» **Task directions**
The answer must consist of every line in the data below that holds the word "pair".
------ Raw data ------
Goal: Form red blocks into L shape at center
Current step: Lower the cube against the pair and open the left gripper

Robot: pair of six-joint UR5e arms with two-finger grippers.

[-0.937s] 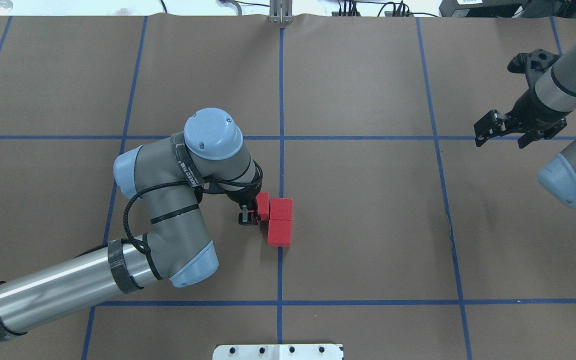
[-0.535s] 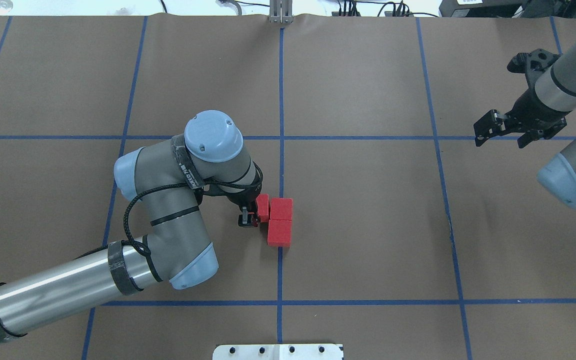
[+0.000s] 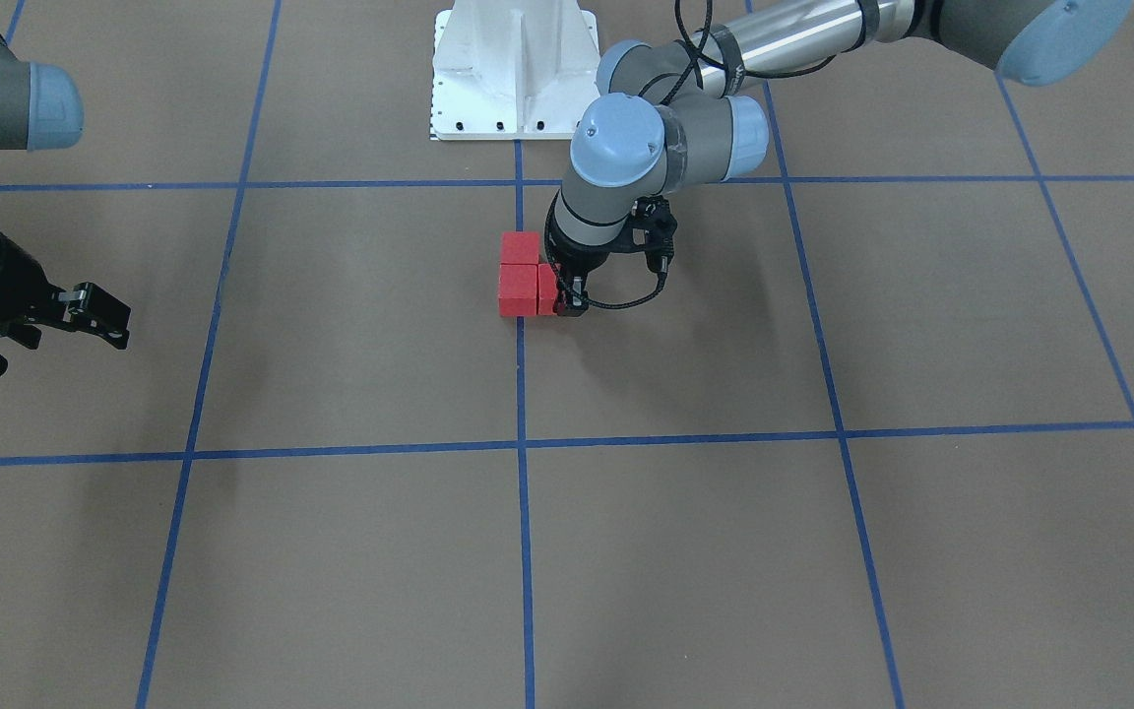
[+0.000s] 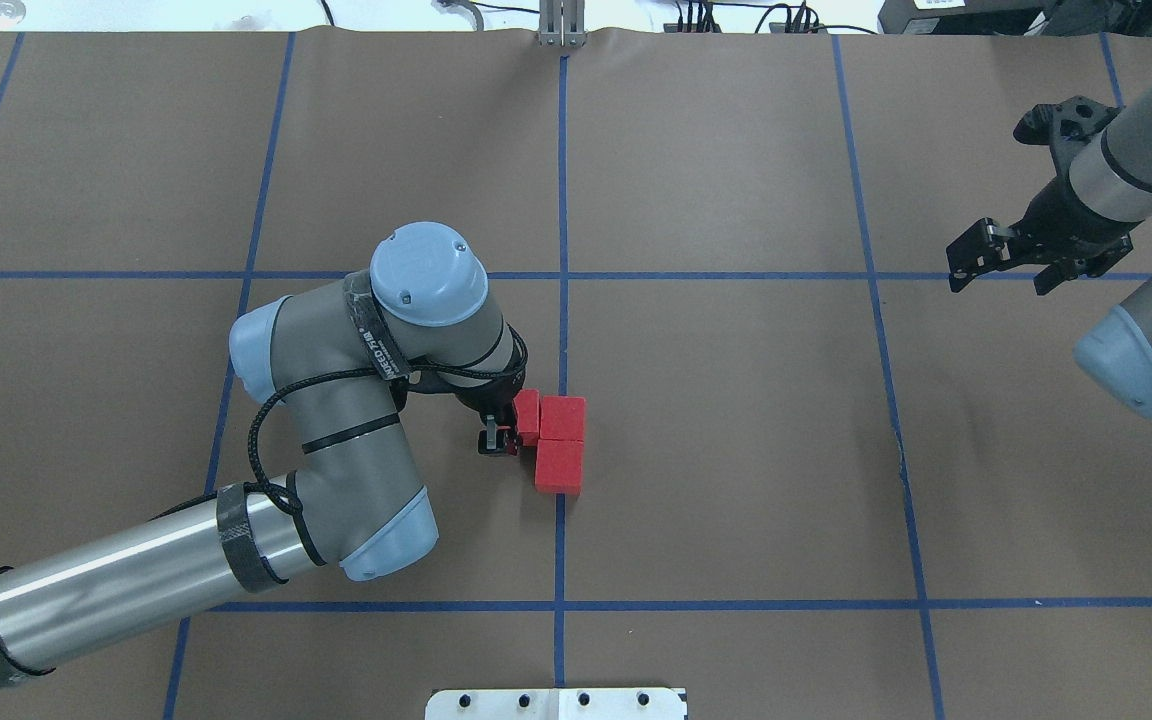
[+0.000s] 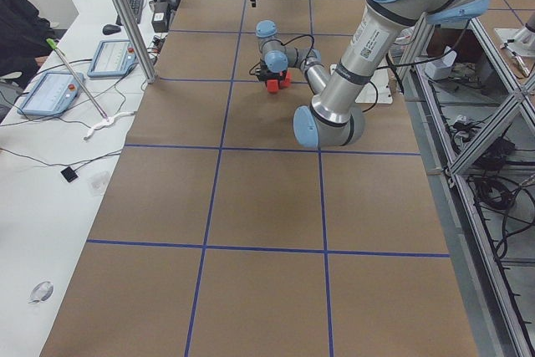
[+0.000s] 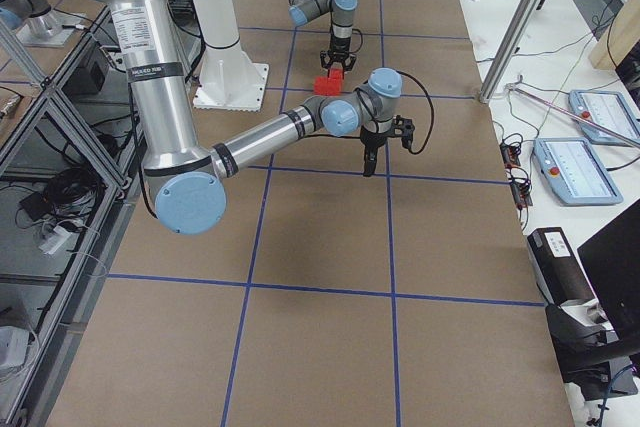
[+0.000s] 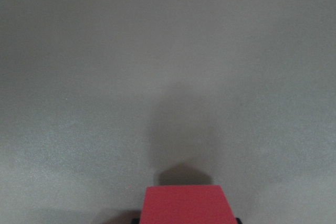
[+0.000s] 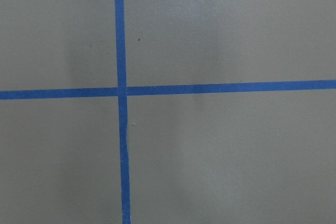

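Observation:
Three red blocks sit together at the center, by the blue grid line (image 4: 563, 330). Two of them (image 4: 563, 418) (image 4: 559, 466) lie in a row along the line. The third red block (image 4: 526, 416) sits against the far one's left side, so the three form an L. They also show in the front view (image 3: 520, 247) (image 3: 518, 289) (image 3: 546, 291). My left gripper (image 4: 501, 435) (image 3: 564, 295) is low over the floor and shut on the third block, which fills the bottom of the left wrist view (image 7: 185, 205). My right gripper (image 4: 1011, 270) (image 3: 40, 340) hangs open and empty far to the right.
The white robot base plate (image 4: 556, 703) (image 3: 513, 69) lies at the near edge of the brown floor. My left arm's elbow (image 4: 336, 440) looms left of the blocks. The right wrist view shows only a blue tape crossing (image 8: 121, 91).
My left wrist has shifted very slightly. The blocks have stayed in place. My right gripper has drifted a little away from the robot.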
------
» **Task response**
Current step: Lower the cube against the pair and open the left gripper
Robot: pair of six-joint UR5e arms with two-finger grippers.

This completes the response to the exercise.